Updated Apr 2026 • Has calculator

The theoretical fair value of a European put option derived from the Black-Scholes model.

What is BS Put?

The Black-Scholes put price gives the theoretical fair value of a European put option. A put grants the right to sell shares at the strike price before expiration. The formula is derived from put-call parity applied to the call price, and requires the same five inputs: stock price, strike, time to expiry, risk-free rate, and volatility.
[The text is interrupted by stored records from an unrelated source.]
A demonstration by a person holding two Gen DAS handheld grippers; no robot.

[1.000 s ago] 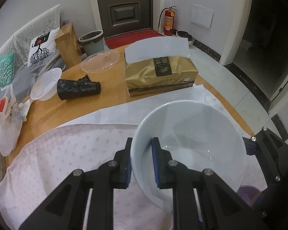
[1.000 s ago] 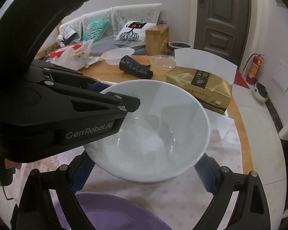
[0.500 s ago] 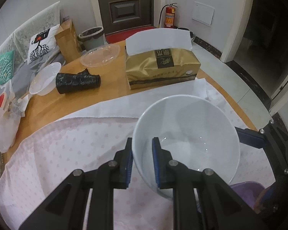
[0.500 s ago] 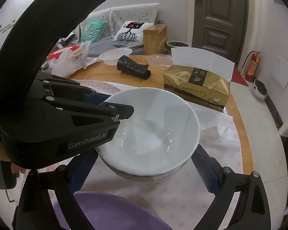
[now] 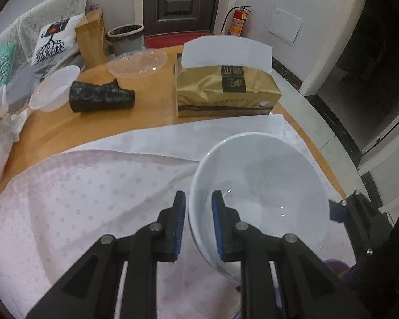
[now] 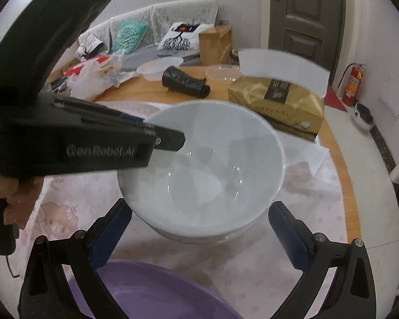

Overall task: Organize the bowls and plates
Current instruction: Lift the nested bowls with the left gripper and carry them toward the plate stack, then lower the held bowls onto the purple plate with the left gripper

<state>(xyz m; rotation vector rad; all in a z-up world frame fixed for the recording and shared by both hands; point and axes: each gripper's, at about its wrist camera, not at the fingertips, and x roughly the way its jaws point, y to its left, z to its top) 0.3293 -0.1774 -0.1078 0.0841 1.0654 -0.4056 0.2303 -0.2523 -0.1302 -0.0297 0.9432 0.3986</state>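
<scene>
A white bowl (image 5: 260,194) sits over the pink dotted cloth (image 5: 93,199), and my left gripper (image 5: 198,202) is shut on its near-left rim, one pad inside and one outside. In the right wrist view the same white bowl (image 6: 202,167) rests level, and the rim of a second white bowl (image 6: 234,235) shows just beneath it. My right gripper (image 6: 198,207) has its jaws opening wide on either side of the bowl, the blue pads (image 6: 287,236) standing clear of its wall. The left gripper (image 6: 170,139) reaches in from the left. A purple dish (image 6: 151,292) lies under the right gripper.
A gold tissue pack (image 5: 226,90) stands at the back of the round wooden table (image 5: 66,130). A black roll (image 5: 101,97), a clear plastic plate (image 5: 137,63) and a plastic bowl (image 5: 54,89) lie back left. The table's edge curves close on the right.
The white bowl has come down from a tilted, raised pose to sit level on the bowl beneath. The right gripper's jaws have spread wider. The left grip is unchanged.
</scene>
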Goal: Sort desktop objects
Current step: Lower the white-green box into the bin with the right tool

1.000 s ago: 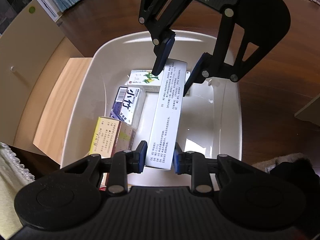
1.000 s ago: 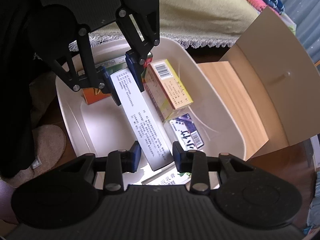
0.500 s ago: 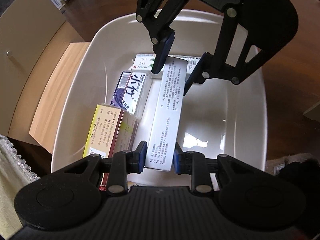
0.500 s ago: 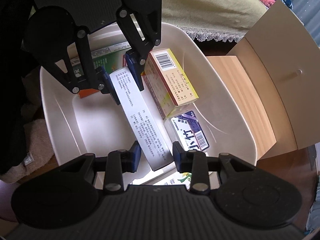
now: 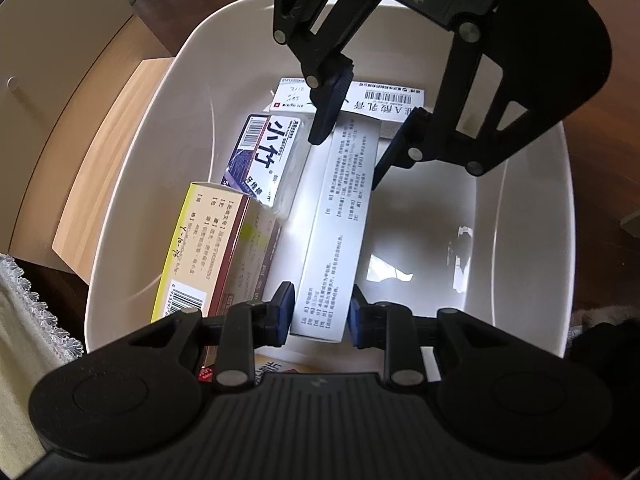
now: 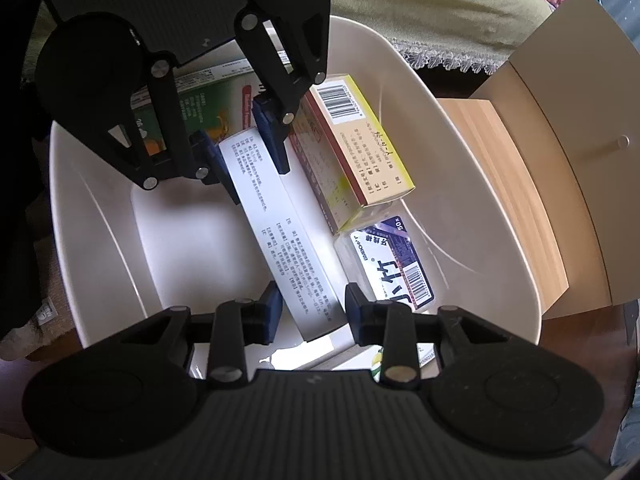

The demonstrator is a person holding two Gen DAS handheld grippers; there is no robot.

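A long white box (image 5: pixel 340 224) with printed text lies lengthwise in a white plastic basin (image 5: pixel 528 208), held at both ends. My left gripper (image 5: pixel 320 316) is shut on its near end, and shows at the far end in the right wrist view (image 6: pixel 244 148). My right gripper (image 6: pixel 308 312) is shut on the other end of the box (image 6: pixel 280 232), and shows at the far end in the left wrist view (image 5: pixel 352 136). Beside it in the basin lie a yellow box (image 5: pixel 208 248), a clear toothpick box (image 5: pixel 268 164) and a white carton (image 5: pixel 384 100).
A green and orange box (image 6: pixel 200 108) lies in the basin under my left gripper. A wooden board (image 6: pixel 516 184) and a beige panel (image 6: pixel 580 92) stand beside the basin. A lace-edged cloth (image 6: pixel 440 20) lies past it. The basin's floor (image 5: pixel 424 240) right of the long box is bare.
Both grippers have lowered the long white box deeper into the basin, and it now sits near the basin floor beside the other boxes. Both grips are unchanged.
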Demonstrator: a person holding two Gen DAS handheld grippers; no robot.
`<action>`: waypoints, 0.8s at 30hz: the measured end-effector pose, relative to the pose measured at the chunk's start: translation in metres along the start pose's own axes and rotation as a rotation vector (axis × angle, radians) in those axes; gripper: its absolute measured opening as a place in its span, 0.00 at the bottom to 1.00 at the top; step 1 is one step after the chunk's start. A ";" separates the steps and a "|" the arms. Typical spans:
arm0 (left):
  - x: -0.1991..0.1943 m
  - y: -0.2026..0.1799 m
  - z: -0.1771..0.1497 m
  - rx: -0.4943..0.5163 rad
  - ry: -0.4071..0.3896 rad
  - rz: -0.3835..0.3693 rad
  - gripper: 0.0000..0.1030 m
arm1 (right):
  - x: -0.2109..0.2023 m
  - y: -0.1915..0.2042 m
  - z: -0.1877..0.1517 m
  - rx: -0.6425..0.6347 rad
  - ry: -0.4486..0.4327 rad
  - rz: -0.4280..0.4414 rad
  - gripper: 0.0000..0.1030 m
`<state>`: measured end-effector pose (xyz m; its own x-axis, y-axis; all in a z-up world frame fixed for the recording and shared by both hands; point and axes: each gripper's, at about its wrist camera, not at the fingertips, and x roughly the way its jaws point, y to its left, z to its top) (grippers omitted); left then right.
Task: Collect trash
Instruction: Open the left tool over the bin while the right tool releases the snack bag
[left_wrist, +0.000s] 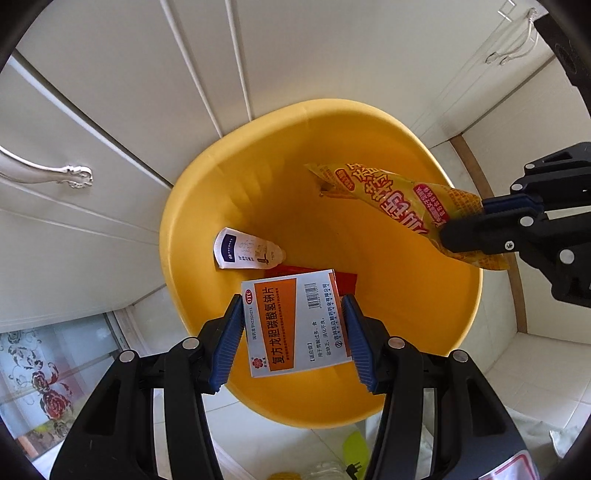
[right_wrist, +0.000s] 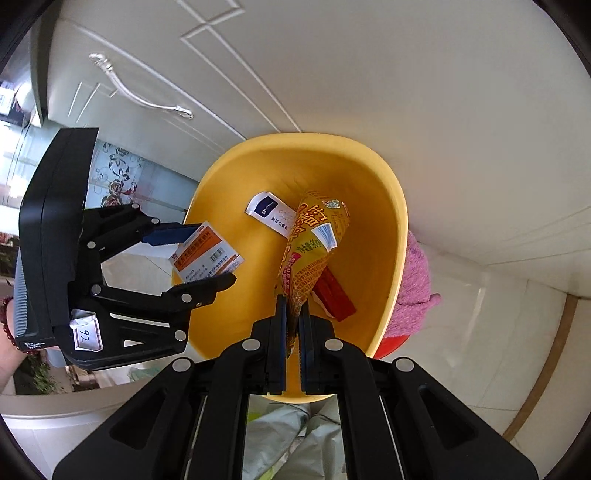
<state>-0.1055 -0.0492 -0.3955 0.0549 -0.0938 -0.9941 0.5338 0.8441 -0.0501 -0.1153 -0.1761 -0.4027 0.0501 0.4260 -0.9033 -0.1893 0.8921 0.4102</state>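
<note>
Room: cream panelled cabinet doors (left_wrist: 122, 122) with curved silver metal handles (left_wrist: 48, 173) behind, pale glossy floor tiles (right_wrist: 480, 332) below
Bin: round yellow plastic waste bin (left_wrist: 369, 122) standing on the floor just beside the cabinet, seen from above in both views
Left gripper (left_wrist: 293, 325): black two-finger tongs with blue ribbed pads, pointing straight down over the near side of the bin's mouth
Left grip: pads clamped on the two sides of a flat white and orange cardboard medicine box (left_wrist: 295, 325) with a barcode and printed Chinese text; the box hangs above the bin's inside
Right gripper (right_wrist: 292, 328): same black tongs, tilted steeply down over the bin's rim
Right grip: fingers pressed together on the tail of a long yellow plastic snack wrapper (right_wrist: 314, 251) with red lettering; the rest of the wrapper reaches forward over the bin's inside
Inside the bin: white and dark blue tapered paper sachet (left_wrist: 247, 249) on the bottom, red flat packet (right_wrist: 334, 299) beside it, partly hidden under the held box in the left view
Beside the bin: pink fuzzy cloth (right_wrist: 413, 284) against the bin's outer wall, over something red
Person: a wrist with a dark red bead bracelet (right_wrist: 7, 321) at the far left edge of the right view, behind the left gripper's body
Near edge: crumpled pale plastic bags (right_wrist: 295, 435) on the floor under the grippers
</note>
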 end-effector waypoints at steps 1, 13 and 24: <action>0.000 0.000 0.000 -0.003 0.000 -0.005 0.51 | 0.000 -0.001 0.000 0.003 0.000 0.004 0.06; 0.003 0.010 -0.001 -0.037 -0.005 -0.051 0.62 | 0.003 -0.006 0.013 0.060 -0.021 0.036 0.24; -0.005 0.005 -0.002 -0.054 -0.043 -0.078 0.77 | -0.013 -0.006 0.010 0.077 -0.053 0.043 0.34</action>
<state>-0.1050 -0.0429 -0.3905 0.0519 -0.1816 -0.9820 0.4913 0.8607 -0.1332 -0.1048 -0.1856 -0.3920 0.0961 0.4694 -0.8777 -0.1166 0.8810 0.4584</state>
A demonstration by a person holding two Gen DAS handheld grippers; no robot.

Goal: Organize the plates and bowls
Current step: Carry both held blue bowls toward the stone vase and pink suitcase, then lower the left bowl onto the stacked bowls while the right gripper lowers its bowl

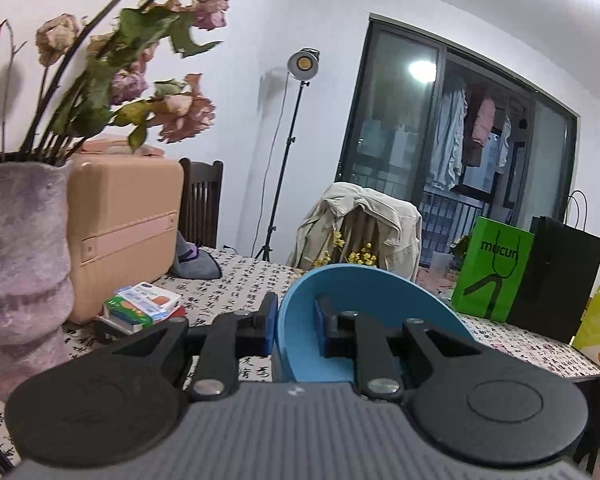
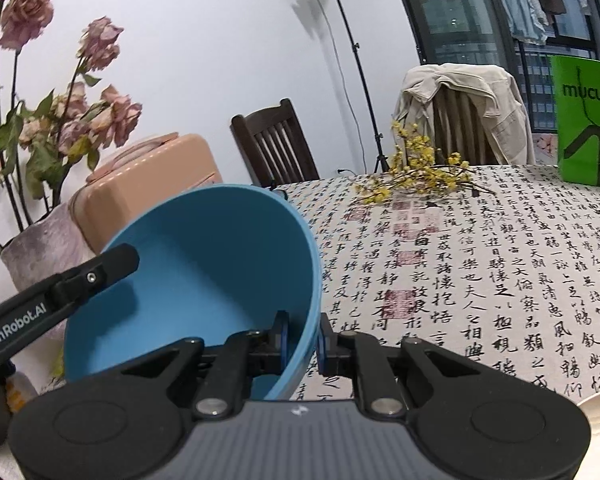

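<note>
We've got both grippers, left [image 1: 296, 330] and right [image 2: 302, 344], nearly closed and pinching opposite rim walls of the round blue plastic bowl [image 2: 204, 280], tilted, above the calligraphy-print tablecloth [image 2: 480, 264].

Left wrist view: mounted behind the left gripper [image 1: 296, 326], low over the table [image 1: 244, 280], facing nearly level toward the window [image 1: 452, 136]; vase [image 1: 24, 256] close at left.
Right wrist view: behind the right gripper [image 2: 302, 340], tilted further down onto the tablecloth [image 2: 480, 264].
Shared: blue bowl [image 2: 204, 280] close-up, light stand [image 2: 354, 52], jacket-draped chair [image 2: 460, 112], green bag [image 2: 586, 120], pink suitcase [image 2: 152, 184].
</note>
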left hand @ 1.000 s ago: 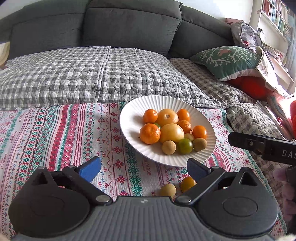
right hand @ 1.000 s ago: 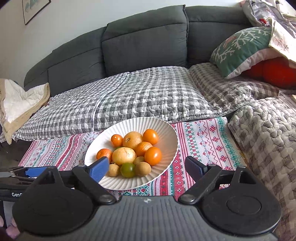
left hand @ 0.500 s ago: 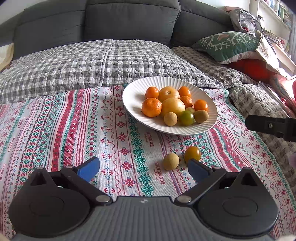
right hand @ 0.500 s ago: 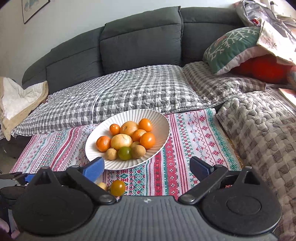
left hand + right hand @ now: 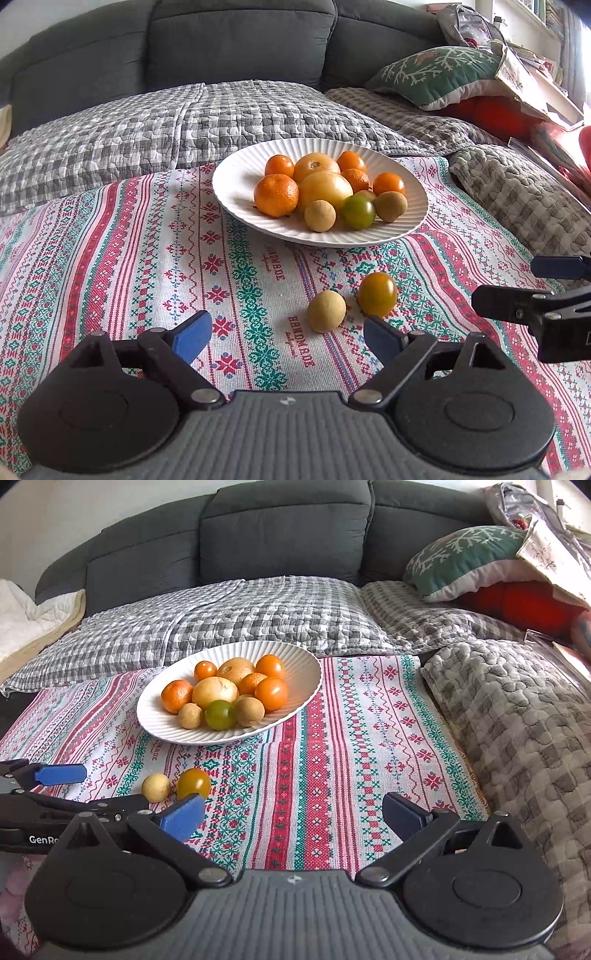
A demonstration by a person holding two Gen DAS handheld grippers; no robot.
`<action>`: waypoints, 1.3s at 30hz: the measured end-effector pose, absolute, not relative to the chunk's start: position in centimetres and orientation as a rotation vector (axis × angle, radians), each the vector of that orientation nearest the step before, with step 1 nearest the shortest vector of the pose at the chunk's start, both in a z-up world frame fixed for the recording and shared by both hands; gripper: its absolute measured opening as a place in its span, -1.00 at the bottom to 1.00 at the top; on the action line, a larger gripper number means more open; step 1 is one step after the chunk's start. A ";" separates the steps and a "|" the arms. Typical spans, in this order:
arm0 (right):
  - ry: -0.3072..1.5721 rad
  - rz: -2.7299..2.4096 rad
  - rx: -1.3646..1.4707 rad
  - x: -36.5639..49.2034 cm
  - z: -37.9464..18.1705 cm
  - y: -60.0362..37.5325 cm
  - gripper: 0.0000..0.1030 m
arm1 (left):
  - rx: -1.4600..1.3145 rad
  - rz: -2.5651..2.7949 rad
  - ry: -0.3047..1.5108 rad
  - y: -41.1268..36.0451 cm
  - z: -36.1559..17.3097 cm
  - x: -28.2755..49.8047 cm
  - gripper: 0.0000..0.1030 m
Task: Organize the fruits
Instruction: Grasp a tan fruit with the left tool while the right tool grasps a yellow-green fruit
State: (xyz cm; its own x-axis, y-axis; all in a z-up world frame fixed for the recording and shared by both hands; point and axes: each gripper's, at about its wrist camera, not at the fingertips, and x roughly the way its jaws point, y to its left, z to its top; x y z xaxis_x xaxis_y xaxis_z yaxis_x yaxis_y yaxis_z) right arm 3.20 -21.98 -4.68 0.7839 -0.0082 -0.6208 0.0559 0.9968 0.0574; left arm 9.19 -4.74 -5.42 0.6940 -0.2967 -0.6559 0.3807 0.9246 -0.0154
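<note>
A white ribbed plate (image 5: 236, 177) (image 5: 310, 672) on the patterned cloth holds several oranges, tomatoes and small tan fruits. Two fruits lie loose on the cloth in front of it: a tan round fruit (image 5: 326, 311) (image 5: 156, 786) and an orange-green tomato (image 5: 377, 294) (image 5: 193, 782). My left gripper (image 5: 286, 334) hovers low just short of them, its jaws closing with nothing between them; the tan fruit lies just beyond its right fingertip. My right gripper (image 5: 293, 812) is to the right over bare cloth, jaws opening and empty, with the tomato beside its left fingertip.
The red, green and white patterned cloth (image 5: 110, 258) covers the surface. A grey checked quilt (image 5: 166, 122) and dark sofa back (image 5: 240, 40) lie behind. A green cushion (image 5: 443, 74), a red cushion (image 5: 517, 602) and a lumpy grey blanket (image 5: 517, 720) crowd the right.
Both grippers have sunk toward the cloth, bringing the two loose fruits into view ahead of the fingers. The left jaws have narrowed a little and the right jaws have widened.
</note>
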 end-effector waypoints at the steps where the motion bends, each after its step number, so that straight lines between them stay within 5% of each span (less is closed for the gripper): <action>1: 0.672 -0.031 0.072 3.2 -4.8 -22.0 0.99 | 0.130 -0.386 0.714 -5.0 -5.6 9.4 0.40; 11: 0.701 -0.051 0.071 3.3 -5.7 -22.4 0.99 | 0.122 -0.437 0.731 -6.2 -6.2 10.3 -0.16; 15: 0.707 -0.053 0.073 3.3 -5.8 -22.4 0.99 | 0.106 -0.458 0.735 -6.5 -6.1 10.5 -0.69; 39: 0.706 0.009 0.217 5.9 -7.0 -18.6 0.95 | 0.023 -0.304 0.774 -0.1 -4.6 9.2 -0.72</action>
State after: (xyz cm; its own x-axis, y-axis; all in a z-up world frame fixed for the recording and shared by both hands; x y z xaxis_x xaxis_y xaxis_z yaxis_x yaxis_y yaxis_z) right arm 5.89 -18.62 -6.96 0.7616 0.0813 -0.6430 0.0649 0.9775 0.2005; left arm 9.23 -0.07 -4.63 0.6736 -0.2617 -0.6912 0.2787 0.9561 -0.0904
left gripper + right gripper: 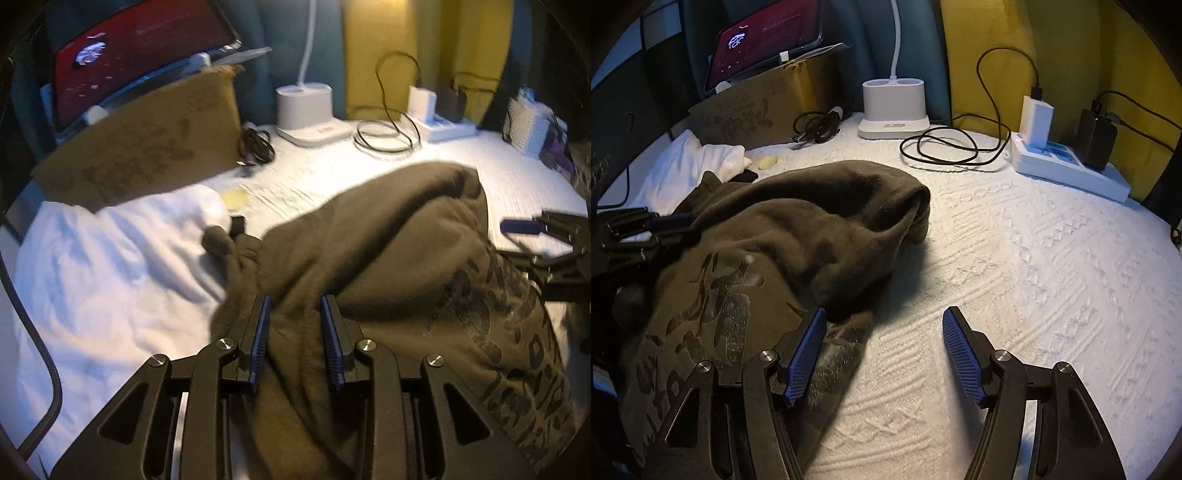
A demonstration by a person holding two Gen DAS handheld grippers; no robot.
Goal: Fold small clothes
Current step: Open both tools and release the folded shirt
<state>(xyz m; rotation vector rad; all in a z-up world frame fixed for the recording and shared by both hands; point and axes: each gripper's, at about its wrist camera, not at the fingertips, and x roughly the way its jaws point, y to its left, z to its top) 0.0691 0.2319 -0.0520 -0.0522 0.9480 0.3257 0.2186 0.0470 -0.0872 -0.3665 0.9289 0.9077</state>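
While the olive-brown printed garment lies bunched on the white textured bedcover, the left gripper is seen part-open astride a fold, the right gripper spread empty; soft, limp and light, it is judged best pinched at its hem edges.

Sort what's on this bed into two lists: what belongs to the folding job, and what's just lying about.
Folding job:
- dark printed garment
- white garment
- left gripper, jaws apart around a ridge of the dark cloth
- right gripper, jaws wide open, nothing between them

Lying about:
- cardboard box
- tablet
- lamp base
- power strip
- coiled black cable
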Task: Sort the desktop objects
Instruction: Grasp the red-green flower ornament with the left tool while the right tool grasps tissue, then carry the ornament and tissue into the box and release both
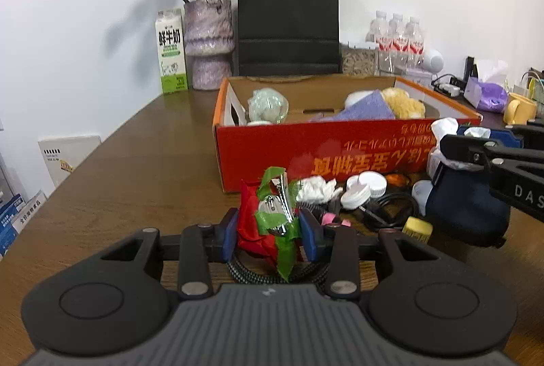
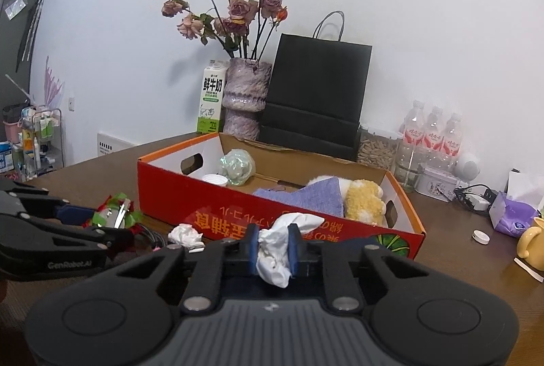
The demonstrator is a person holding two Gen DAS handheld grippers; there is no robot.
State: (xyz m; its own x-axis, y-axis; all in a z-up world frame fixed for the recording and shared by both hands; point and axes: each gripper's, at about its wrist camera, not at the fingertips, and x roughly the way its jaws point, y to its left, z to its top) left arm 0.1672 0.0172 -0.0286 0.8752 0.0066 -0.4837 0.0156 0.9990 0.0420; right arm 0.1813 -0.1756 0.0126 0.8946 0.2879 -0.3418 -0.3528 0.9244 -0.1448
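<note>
Already sorted: you have a pale green crinkled bundle (image 2: pixel 238 167), a folded lilac knitted cloth (image 2: pixel 306 197), a yellow fluffy plush toy (image 2: pixel 365 199) and a small white cup (image 2: pixel 215 179) lying in the open red cardboard box (image 2: pixel 238 213) on the brown wooden desk (image 1: pixel 136 169).

Left gripper (image 1: pixel 268 233): your blue pads are closed on a red and green ribbon bundle with a shiny metal clip (image 1: pixel 275 216), just in front of the box's near wall.

Right gripper (image 2: pixel 273 250): your pads pinch a crumpled white tissue (image 2: pixel 275 250), held close to the box's near wall; whether it has left the desk you cannot tell.

Judged progress: partway. Both held pieces are not yet in the box.

Still loose on the desk: a second crumpled white tissue wad (image 1: pixel 316 189), round white lids (image 1: pixel 362 187), a black coiled cable (image 1: pixel 391 206), a small yellow cap (image 1: pixel 418 228), a dark navy pouch (image 1: pixel 465 209) and a braided black cord (image 1: pixel 244 271) under the left gripper.

In the way: the box's near wall stands between both grippers and the inside, so you likely need to go over it. The cord and cable lie close to the ribbon bundle and could snag.

Behind the box: a mottled purple ceramic vase of dried roses (image 1: pixel 209 43), a green and white milk carton (image 1: pixel 171 51) and a black paper bag (image 1: pixel 289 22), well apart from your work.
</note>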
Put value rises when the stock price falls or volatility increases.

Formula

P = K·e^(−rT)·N(−d₂) − S·N(−d₁)

Worked Example

Representative Q1 2024 market conditions

Step 1 Stock price (S): $185.00

Step 2 Strike price (K): $185.00 (at-the-money)

Step 3 Risk-free rate (r): 5.25%, Time to expiry (T): 0.082 yrs

Step 4 Implied volatility (σ): 28%

Step 5 d₁ = 0.114, d₂ = 0.034 (same as call)

Step 6 P = 185×e^(−0.0043)×N(−0.034) − 185×N(−0.114)

Step 7 P ≈ $4.66 per share ($466 per contract)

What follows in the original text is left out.